Recently the world looked on in horror as 22 Rwandans were executed for their roles in the African nation’s 1994 massacres that killed at least 500,000. Even more disturbing to the international community was the dancing, clapping, and whooping of the nearly 10,000 onlookers who turned out for the spectacle. The United States was among the nations speaking out against the punishment.
That same week the U.N. Human Rights Commission issued a stinging report that called for the United States to suspend all executions, saying, "A significant degree of unfairness and arbitrariness in the administration of the death penalty...still prevails." The report rebukes the United States for executing people for crimes committed as juveniles and people who are mentally retarded. It also found that race and economics play a major role in determining the severity of sentences. Religious leaders and human rights activists who have long called for doing away with capital punishment hailed the report.
Last year 74 executions were carried out in the United States. Consider this:
- Recently in Virginia the execution of a Paraguayan man was carried out in spite of the protests of the World Court, Secretary of State Madeleine Albright, and appeals from around the world. At the time of his arrest the man had been denied his right to counsel from his embassy.
- In an Arizona case, a Honduran man who had been denied similar rights was executed despite appeals from the president of Honduras.

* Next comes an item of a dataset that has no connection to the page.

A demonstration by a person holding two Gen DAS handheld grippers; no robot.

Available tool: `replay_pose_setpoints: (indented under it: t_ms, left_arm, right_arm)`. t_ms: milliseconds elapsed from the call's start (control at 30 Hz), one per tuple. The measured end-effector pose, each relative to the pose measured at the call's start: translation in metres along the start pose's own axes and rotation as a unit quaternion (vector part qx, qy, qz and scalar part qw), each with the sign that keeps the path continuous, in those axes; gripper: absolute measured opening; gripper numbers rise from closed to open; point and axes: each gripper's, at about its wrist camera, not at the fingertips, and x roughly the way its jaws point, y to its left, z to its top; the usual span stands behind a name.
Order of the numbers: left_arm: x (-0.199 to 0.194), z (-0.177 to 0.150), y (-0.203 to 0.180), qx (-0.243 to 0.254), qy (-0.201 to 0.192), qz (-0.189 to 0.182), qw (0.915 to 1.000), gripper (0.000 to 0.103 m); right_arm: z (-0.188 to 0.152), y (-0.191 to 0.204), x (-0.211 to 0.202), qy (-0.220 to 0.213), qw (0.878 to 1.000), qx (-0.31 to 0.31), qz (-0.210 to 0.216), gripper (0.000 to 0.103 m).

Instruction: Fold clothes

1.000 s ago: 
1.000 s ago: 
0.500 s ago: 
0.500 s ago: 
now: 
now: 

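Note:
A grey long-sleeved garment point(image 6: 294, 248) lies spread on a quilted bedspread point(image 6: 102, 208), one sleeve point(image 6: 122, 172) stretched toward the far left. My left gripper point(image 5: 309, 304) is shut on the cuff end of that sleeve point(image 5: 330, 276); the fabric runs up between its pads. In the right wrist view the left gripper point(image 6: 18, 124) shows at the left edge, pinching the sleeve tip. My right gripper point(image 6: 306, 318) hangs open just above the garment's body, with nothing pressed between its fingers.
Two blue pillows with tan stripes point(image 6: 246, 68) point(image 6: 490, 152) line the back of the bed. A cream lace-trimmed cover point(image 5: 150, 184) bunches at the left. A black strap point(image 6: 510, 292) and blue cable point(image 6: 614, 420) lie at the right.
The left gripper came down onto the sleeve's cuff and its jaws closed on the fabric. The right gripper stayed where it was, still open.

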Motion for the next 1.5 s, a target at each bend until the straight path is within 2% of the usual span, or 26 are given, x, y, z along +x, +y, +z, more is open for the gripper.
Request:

- A Texas state legislator has introduced legislation that would make children as young as 11 death-penalty eligible. In Pontiac, Michigan, a 12-year-old boy is being tried as an adult for a murder he committed at age 11.
- In Denver, a local radio station called for listeners to drive by the station and honk if they wanted to "fry" Timothy McVeigh. Twenty-four thousand Coloradans did so. A Detroit News columnist hoped he’d catch fire in the chair, writing that "nothing smells better than a well-done mass murderer."